Within PSLF, the three most popular income driven plans are:

  1. Pay As You Earn (PAYE)

    • To keep it simple, essentially you pay 10% of discretionary income, which means you pay much less in residency compared to when you become attending. You can generally file separately if you’re married to single out your income and you generally have a payment cap where your payment never goes higher than your 10-year standard repayment, based on your loan balance when you entered into the program.

  2. Revised Pay As You Earn (REPAYE)

    • This program is very similar to PAYE in that they are both 10% of discretionary income formulas. The difference is REPAYE has a better subsidy on unpaid interest, REPAYE doesn’t have a payment cap, and you can’t split your incomes by filing separately with REPAYE. It will consider your entire household’s income. Therefore, REPAYE works well for lower income doctors or doctors where their spouse doesn’t earn much income.

  3. Income Based Repayment (IBR)

    • This program might not be as desirable as PAYE and REPAYE, however it depends. Some borrowers aren’t given the option to do PAYE. Everyone could choose REPAYE however REPAYE doesn’t have a payment cap. IBR still allows you to file separately and it has a payment cap where REPAYE doesn’t allow either. But it is good to know a few of the requirements:

When you sign up for the PLSF program, is it always a standard 10-year term?

  • You need to make 120 payments toward the PSLF program but do not need to be continuous

  • Once the 120 payments (or 10 years of payments) are made you need to apply for the forgiveness and if approved the government pays out the remaining debt

  • The forgiveness is tax-free for the PSLF, which is a huge benefit

  • Each year you need to complete a certification process to remain enrolled in the program and get credit for qualified payments

  • Program began in 2007 and some borrowers began receiving forgiveness in 2017

  • One of the biggest benefits of PSLF is that you don’t need to start a large payment while in training.

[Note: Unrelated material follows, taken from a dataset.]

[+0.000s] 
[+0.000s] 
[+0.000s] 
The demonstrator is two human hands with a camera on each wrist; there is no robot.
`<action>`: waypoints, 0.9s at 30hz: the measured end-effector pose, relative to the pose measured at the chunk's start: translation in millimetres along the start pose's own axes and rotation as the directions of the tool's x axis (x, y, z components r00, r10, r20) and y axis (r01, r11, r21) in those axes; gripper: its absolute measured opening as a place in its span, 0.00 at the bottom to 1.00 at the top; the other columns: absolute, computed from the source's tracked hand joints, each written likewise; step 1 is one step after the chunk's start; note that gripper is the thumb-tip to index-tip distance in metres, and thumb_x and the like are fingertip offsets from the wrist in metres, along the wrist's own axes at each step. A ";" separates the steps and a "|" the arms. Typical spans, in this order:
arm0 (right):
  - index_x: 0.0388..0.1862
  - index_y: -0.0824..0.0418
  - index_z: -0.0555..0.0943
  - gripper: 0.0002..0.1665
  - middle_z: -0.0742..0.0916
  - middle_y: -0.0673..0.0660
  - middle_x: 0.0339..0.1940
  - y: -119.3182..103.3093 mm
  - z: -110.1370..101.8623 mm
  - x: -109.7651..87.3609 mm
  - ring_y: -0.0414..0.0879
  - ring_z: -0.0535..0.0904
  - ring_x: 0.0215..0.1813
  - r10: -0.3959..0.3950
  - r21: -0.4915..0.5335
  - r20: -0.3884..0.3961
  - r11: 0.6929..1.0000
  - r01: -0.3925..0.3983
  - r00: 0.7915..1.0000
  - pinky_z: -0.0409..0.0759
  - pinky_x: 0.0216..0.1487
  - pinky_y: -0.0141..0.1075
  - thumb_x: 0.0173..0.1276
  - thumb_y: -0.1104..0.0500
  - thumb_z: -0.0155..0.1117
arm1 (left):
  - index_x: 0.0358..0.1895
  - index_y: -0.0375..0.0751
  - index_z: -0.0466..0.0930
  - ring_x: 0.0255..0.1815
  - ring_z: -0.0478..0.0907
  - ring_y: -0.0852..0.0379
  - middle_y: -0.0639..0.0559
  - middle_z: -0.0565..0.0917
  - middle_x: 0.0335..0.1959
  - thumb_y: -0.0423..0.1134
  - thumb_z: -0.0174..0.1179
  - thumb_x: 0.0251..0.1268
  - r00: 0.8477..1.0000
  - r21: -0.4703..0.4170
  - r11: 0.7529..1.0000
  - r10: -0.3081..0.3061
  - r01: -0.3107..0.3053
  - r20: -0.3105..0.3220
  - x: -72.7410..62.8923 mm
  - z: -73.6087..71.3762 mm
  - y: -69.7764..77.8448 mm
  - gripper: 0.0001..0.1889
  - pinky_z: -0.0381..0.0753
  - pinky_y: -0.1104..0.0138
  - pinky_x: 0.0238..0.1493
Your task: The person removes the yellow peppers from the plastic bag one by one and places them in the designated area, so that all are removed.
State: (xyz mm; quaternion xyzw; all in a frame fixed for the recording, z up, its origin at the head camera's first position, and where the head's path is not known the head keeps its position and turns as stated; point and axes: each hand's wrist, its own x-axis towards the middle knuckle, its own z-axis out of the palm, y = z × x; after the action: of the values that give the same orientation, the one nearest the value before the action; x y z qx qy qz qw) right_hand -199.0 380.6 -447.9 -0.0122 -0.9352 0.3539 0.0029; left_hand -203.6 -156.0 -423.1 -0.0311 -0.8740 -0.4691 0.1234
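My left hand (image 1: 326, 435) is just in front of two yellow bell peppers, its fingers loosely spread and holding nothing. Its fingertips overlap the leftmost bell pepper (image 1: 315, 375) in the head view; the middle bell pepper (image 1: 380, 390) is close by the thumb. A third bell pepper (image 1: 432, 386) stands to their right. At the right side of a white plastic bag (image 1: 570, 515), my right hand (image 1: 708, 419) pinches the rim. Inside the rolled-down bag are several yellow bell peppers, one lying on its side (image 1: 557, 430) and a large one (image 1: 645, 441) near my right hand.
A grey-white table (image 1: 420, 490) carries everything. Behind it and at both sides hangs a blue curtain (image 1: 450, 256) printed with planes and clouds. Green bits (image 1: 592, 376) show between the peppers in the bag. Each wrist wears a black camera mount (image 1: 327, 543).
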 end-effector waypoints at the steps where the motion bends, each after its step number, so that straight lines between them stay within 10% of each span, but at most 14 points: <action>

Your payment will increase as you become an attending.  In PAYE/IBR the payment will not go any higher than your standard 10 year repayment.

    • Often can save over $100,000-$200,000 less than paying loans the “old-fashioned way.”

So, how do you choose what program is right for you?

  • Your type of repayment program depends on what you are eligible for and anticipating your future income and employers will help you decide which repayment option is best for you:

    • PAYE tends to be the best as keeps payments the smallest and can file tax returns separately from partner, IF you are eligible

  • Everyone is eligible for REPAYE but the cons include: You can’t file tax returns separately from spouse and you don’t have a payment cap, it continues to go up and up. The pros for REPAYE include: It’s good if you plan on making less than the income cap, such as a job in an academic environment

  • IBR – payment cap is the highest of the 3 (PAYE, REPAYE, and IBR) at 15% 

  • In certain circumstances you can switch between repayment options but that trips capitalization -a process in which accrued interest applies to the principal balance

  • ** Private student loans are not eligible and need to be dealt with separately from PSLF

In general, if in you’re in your training and not sure where you are going to end up really no downside to enroll in one of the PSLF programs you get credit for those payments and changes can be made later depending on your life circumstances. 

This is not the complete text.